Представлял, как пойдет к речке, установит этюдник и начнет писать. Радостно становилось на душе, и, спохватываясь, Федор смеялся над собой, вспоминал, как думал о другой какой-то работе. Он понимал, что ничем другим заниматься никогда не будет, но подобные мысли придут к нему еще не раз. Как всякий художник, он мог видеть мир то неизмеримо огромным, то маленьким, сведенным до размеров холста; сомнение грызло его и не давало спокойно жить, и, как всякий художник, он временами ощущал страшную пустоту, когда казалось, что это уже навсегда, что ничего больше не напишешь, и забывалось известное и такое понятное в другое время — что пустота эта и нужна для того, чтобы освободиться от чего-то пройденного и дать возможность зародиться чему-то новому. Подумать — насколько просто и понятно, а вот же забывалось, как забывалось и то, что что-то подобное уже было, и он тогда пережил…

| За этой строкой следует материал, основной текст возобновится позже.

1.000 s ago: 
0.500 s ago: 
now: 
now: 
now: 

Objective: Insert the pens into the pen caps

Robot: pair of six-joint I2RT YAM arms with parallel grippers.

Сколько раз Федор брался за карандаш, зная, впрочем, что ничего путного из этого не выйдет. «Пусть хотя бы глаза не отвыкают, — думал он. — Не то совсем ослабнуть можно». И работал, сколько мог, сидел в мастерской, пока не начинало темнеть, смотрел на испорченные листы, оглядывался на два этюда, написанные ранней осенью на берегу речки. Вода на них темно-синяя, все еще бурлящая, живая, а трава уже пожухла, сжелтела. На одном этюде была выписана занесенная течением сухая ветка, она застряла на мели, и к ней пристали желтые листья, речной сор. Один листок совсем уж покраснел и поэтому выделялся, и было видно, что вода в этом месте течет тихо, спокойно. Светлела мель, и угадывалось приволье невысокого берега, чистота речки и покой. В который раз Федор вспоминал, что написал этюды как-то на удивление легко. Он тогда хотел захватить первый снег, но осень стояла теплая, снега все не было, и он, чтобы не терять понапрасну время, принялся за речку. После, так и не дождавшись снега, он уехал из деревни. И затем — словно бы его подменили, — не работалось…

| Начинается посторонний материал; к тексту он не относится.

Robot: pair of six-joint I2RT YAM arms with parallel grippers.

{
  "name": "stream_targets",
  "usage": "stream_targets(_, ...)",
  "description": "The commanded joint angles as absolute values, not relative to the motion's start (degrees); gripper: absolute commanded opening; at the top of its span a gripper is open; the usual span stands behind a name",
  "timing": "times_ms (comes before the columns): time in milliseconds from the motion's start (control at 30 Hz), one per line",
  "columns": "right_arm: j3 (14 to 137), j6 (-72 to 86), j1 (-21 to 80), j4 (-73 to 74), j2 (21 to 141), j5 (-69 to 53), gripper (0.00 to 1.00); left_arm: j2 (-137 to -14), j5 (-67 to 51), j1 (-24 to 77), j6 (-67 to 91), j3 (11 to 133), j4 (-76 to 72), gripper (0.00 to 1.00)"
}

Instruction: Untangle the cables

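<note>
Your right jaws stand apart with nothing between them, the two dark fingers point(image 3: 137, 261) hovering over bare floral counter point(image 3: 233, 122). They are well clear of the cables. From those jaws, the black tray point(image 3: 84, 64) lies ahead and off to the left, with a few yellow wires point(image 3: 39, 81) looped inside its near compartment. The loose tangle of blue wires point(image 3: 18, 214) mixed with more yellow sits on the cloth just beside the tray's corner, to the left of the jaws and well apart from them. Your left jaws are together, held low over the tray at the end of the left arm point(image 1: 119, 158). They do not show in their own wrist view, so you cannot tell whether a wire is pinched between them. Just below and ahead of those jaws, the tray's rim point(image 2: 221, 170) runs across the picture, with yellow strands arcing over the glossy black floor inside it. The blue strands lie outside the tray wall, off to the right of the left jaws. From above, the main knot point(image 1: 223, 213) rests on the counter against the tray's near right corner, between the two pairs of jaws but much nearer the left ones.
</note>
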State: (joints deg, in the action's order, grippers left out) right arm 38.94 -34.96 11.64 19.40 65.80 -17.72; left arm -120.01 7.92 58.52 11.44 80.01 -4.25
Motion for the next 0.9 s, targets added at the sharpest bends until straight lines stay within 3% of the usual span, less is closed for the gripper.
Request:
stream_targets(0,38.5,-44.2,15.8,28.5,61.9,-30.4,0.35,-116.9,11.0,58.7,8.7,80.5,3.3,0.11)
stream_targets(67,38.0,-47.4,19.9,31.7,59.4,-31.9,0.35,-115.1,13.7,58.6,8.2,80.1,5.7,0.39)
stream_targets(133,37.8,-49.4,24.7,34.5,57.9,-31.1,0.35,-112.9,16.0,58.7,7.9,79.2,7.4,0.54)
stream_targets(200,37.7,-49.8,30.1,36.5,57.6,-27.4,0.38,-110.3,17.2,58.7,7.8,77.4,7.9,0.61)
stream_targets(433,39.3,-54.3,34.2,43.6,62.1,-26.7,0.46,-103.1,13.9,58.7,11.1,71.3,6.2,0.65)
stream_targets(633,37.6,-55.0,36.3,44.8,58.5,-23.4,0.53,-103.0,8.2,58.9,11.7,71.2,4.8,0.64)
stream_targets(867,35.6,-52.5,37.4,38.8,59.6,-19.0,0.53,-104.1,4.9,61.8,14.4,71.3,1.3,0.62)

Снова Федор думал, что если бы знал такое, то не подался бы в город, остался бы там, в деревне, — как-нибудь перебился бы, топил печь, готовил что-нибудь, но работал бы… Он знал, что не вернуться домой не мог, и это злило: начинал думать о жене, о детях и додумался до того, что семья мешает работе. Вспомнилось ему давнее, он вздохнул и, чтобы отвлечься от бесполезных мыслей, посмотрел на стены.
Там — разные, как осколки, — висели старые работы, на которые и глядеть не хотелось. Последние этюды тоже не нравились, но на них он смотрел без отвращения. Все же была в них легкость, стылость осеннего дня перед близкими заморозками — верилось, что скоро выпадет снег, — небо было такое осеннее, холодное.